* **WHAT THIS TASK INVOLVES**:
Reproduce the full listing below unchanged, apart from the pictures.

EXCERPTED RECORDS Start Marker

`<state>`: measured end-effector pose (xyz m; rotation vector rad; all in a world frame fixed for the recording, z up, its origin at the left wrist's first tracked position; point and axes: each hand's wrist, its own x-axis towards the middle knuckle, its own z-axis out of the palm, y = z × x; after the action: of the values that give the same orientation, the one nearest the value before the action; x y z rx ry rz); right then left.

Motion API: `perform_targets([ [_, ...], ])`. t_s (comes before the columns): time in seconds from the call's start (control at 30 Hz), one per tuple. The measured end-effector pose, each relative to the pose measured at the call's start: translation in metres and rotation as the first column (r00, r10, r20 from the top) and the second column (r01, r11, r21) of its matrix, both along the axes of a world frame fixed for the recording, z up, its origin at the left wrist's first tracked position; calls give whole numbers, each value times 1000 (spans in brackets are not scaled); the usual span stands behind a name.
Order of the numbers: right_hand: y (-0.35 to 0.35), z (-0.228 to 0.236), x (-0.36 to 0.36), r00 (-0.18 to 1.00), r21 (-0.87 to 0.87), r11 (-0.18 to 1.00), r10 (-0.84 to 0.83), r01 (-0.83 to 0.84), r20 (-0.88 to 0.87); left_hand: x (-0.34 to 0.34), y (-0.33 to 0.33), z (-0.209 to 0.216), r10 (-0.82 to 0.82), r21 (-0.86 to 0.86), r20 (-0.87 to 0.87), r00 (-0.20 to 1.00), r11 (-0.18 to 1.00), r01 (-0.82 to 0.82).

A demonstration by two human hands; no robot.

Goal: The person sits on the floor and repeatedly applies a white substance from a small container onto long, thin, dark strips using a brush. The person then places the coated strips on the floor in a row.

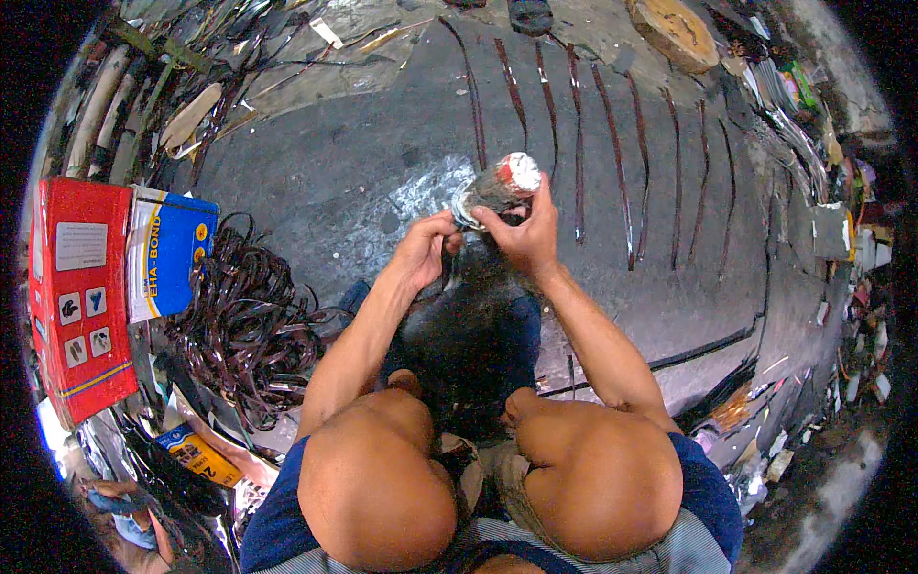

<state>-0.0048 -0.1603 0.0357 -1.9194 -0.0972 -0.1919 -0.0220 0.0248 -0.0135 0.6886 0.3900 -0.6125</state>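
A short, worn cylinder (492, 193), grey and red with crusty white ends, is held tilted above the dark floor sheet. My right hand (532, 234) is closed around it, thumb on the near side and fingers behind. Beside its lower left end, my left hand (421, 253) is closed in a pinch. What those fingertips grip is hard to make out; something thin and dark seems to hang below them. Beyond my hands, several long dark brown glossy strips (622, 177) lie side by side on the floor sheet (335, 163).
To the left lies a tangled heap of brown strips (249, 325), with a red box (81, 297) and a blue-and-white box (172, 253) beside it. A round wooden block (674, 33) sits at the far right. Scraps and litter (865, 316) line the right edge.
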Motion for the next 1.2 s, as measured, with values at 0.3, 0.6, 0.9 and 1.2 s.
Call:
perform_targets([
  [0.3,-61,-25,0,994,-168,980,-108,106,-2,-10,15,17,-153,-221,62,986,961,163],
  [0.6,-47,-24,7,993,126,986,-99,107,-67,45,3,-7,-480,837,-27,877,468,282],
  [0.9,-6,-45,-2,946,-460,882,231,-105,227,44,0,-38,-516,968,204,832,235,-91],
  [1.2,-13,-44,-6,967,-346,914,246,-211,62,13,-22,2,-500,748,662,559,491,-446],
])
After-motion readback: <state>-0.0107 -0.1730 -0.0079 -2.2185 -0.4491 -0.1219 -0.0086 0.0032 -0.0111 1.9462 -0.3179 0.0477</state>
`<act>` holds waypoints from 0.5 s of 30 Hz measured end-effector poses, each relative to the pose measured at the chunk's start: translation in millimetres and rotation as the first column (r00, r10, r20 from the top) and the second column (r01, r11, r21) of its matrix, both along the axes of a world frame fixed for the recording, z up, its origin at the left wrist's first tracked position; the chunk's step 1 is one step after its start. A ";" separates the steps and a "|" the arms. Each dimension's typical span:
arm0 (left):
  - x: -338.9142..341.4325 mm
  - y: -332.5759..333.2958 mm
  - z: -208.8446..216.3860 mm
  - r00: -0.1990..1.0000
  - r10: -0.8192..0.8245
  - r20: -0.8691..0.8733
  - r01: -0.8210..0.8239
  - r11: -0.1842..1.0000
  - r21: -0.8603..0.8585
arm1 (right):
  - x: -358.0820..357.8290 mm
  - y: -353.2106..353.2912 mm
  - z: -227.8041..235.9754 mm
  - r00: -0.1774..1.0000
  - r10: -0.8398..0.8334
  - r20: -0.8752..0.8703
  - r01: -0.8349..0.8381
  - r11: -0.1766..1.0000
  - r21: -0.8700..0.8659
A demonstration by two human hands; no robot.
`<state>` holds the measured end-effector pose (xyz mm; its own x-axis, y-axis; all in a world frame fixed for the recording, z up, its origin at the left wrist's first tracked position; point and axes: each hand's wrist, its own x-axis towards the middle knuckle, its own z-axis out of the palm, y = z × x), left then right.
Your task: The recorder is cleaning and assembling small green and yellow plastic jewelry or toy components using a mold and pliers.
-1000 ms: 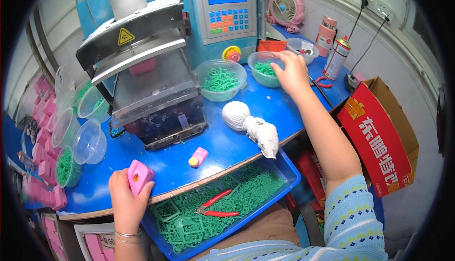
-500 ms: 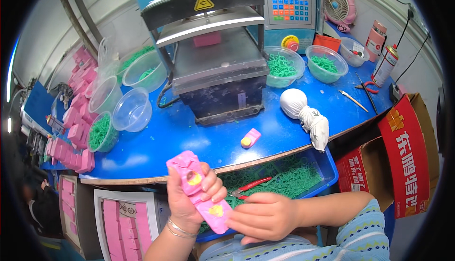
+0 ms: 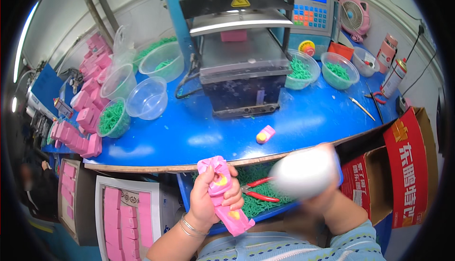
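My left hand (image 3: pixel 203 203) is closed round a pink rubber mould (image 3: pixel 234 223), a long two-part piece with yellow patches in its hollows. Blurred by motion, a round white cloth bag (image 3: pixel 301 173) is held up by my right hand (image 3: pixel 327 202), to the right of the mould. The bag covers most of that hand's fingers. Below both hands, a blue tray (image 3: pixel 183 190) holds green rubbery scraps (image 3: pixel 258 208) and a pair of red-handled pliers (image 3: pixel 263 197). On the blue table lies a small pink and yellow piece (image 3: pixel 266 134).
A heated press (image 3: pixel 244 88) with a pink block inside stands mid-table. Clear bowls (image 3: pixel 148 101) flank it, several with green scraps. Pink blocks (image 3: pixel 85 119) are stacked at left. A brush (image 3: pixel 362 109), spray can (image 3: pixel 394 78) and red carton (image 3: pixel 403 171) are at right.
My right hand has left the mould and lifted the white cloth bag off the table, bringing it nearer. The mould remains in my left hand. The whole view has shifted.
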<state>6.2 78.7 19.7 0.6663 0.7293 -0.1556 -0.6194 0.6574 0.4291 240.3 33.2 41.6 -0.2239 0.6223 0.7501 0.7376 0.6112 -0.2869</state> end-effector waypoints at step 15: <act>1.0 -6.6 -6.1 0.972 -0.169 -0.162 0.195 0.968 0.159 | 4.7 22.0 3.6 0.928 -0.270 0.257 0.320 0.930 -0.179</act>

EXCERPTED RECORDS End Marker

* **SOLUTION**:
`<state>`: measured end-effector pose (xyz m; rotation vector rad; all in a world frame fixed for the recording, z up, its origin at the left wrist's first tracked position; point and axes: each hand's wrist, its own x-axis towards the middle knuckle, its own z-axis out of the palm, y = z × x; after the action: of the values that give the same orientation, the one nearest the value before the action; x y z rx ry rz); right then left.

Motion API: `perform_targets([ [_, ...], ])`. t_s (comes before the columns): time in seconds from the call's start (control at 30 Hz), one per tuple. The measured end-effector pose, each relative to the pose measured at the call's start: translation in metres and rotation as the first column (r00, r10, r20 from the top) and the second column (r01, r11, r21) of its matrix, both along the axes of a world frame fixed for the recording, z up, its origin at the left wrist's first tracked position; calls give whole numbers, each value times 1000 (spans in brackets are not scaled); the usual span stands behind a name.
Order of the numbers: right_hand: y (-0.35 to 0.35), z (-0.228 to 0.236), x (-0.36 to 0.36), r00 (-0.18 to 1.00), r21 (-0.87 to 0.87), r11 (-0.18 to 1.00), r10 (-0.84 to 0.83), r01 (-0.83 to 0.84), r20 (-0.88 to 0.87); left_hand: x (-0.34 to 0.34), y (-0.33 to 0.33), z (-0.209 to 0.216), r10 (-0.82 to 0.82), r21 (-0.86 to 0.86), r20 (-0.87 to 0.87), r00 (-0.20 to 1.00), r11 (-0.18 to 1.00), r01 (-0.82 to 0.82).

A demonstration by two human hands; no robot.

Goal: The person sits on the floor and repeatedly applies a white substance from a small container onto long, thin, dark strips using a brush. The person then places the coated strips on the floor in a row.


<state>-0.0048 -0.1603 0.0357 -1.9194 -0.0972 -0.1919 -0.0220 0.0248 -0.0135 0.6886 0.3900 -0.6125</state>
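A short, worn cylinder (492, 193), grey and red with crusty white ends, is held tilted above the dark floor sheet. My right hand (532, 234) is closed around it, thumb on the near side and fingers behind. Beside its lower left end, my left hand (421, 253) is closed in a pinch. What those fingertips grip is hard to make out; something thin and dark seems to hang below them. Beyond my hands, several long dark brown glossy strips (622, 177) lie side by side on the floor sheet (335, 163).
To the left lies a tangled heap of brown strips (249, 325), with a red box (81, 297) and a blue-and-white box (172, 253) beside it. A round wooden block (674, 33) sits at the far right. Scraps and litter (865, 316) line the right edge.
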Motion for the next 1.2 s, as measured, with values at 0.3, 0.6, 0.9 and 1.2 s.
Call:
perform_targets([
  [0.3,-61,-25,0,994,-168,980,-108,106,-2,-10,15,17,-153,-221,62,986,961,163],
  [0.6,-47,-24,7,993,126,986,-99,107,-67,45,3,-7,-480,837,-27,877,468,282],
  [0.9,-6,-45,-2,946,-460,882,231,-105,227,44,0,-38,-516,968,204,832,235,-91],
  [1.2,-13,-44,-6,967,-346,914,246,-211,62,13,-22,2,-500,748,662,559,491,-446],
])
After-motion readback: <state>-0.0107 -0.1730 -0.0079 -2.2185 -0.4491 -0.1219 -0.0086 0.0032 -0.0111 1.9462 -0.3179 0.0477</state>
`<act>` holds waypoints from 0.5 s of 30 Hz measured end-effector poses, each relative to the pose measured at the chunk's start: translation in millimetres and rotation as the first column (r00, r10, r20 from the top) and the second column (r01, r11, r21) of its matrix, both along the axes of a world frame fixed for the recording, z up, its origin at the left wrist's first tracked position; the chunk's step 1 is one step after its start. A ";" separates the steps and a "|" the arms. Each dimension's typical span:
arm0 (left):
  - x: -338.9142..341.4325 mm
  - y: -332.5759..333.2958 mm
  - z: -208.8446..216.3860 mm
  - r00: -0.1990..1.0000
  - r10: -0.8192..0.8245
  - r20: -0.8691..0.8733
  - r01: -0.8210..0.8239
  - r11: -0.1842..1.0000
  - r21: -0.8603..0.8585
arm1 (right):
  - x: -358.0820..357.8290 mm
  - y: -353.2106..353.2912 mm
  - z: -227.8041..235.9754 mm
  - r00: -0.1774..1.0000
  - r10: -0.8398..0.8334
  - r20: -0.8752..0.8703
  - r01: -0.8349..0.8381
  - r11: -0.1766..1.0000
  - r21: -0.8700..0.8659
A demonstration by two human hands; no robot.
`<state>` holds the measured end-effector pose (xyz mm; its own x-axis, y-axis; all in a world frame fixed for the recording, z up, its origin at the left wrist's first tracked position; point and axes: each hand's wrist, its own x-axis towards the middle knuckle, its own z-axis out of the palm, y = z × x), left then right.
Your task: The recorder is cleaning and assembling small green and yellow plastic jewelry or toy components using a mold and pliers.
-1000 ms: 
-500 ms: 
+0 ms: 
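My left hand (image 3: pixel 203 203) is closed round a pink rubber mould (image 3: pixel 234 223), a long two-part piece with yellow patches in its hollows. Blurred by motion, a round white cloth bag (image 3: pixel 301 173) is held up by my right hand (image 3: pixel 327 202), to the right of the mould. The bag covers most of that hand's fingers. Below both hands, a blue tray (image 3: pixel 183 190) holds green rubbery scraps (image 3: pixel 258 208) and a pair of red-handled pliers (image 3: pixel 263 197). On the blue table lies a small pink and yellow piece (image 3: pixel 266 134).
A heated press (image 3: pixel 244 88) with a pink block inside stands mid-table. Clear bowls (image 3: pixel 148 101) flank it, several with green scraps. Pink blocks (image 3: pixel 85 119) are stacked at left. A brush (image 3: pixel 362 109), spray can (image 3: pixel 394 78) and red carton (image 3: pixel 403 171) are at right.
My right hand has left the mould and lifted the white cloth bag off the table, bringing it nearer. The mould remains in my left hand. The whole view has shifted.
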<state>6.2 78.7 19.7 0.6663 0.7293 -0.1556 -0.6194 0.6574 0.4291 240.3 33.2 41.6 -0.2239 0.6223 0.7501 0.7376 0.6112 -0.2869</state> end-effector waypoints at step 15: <act>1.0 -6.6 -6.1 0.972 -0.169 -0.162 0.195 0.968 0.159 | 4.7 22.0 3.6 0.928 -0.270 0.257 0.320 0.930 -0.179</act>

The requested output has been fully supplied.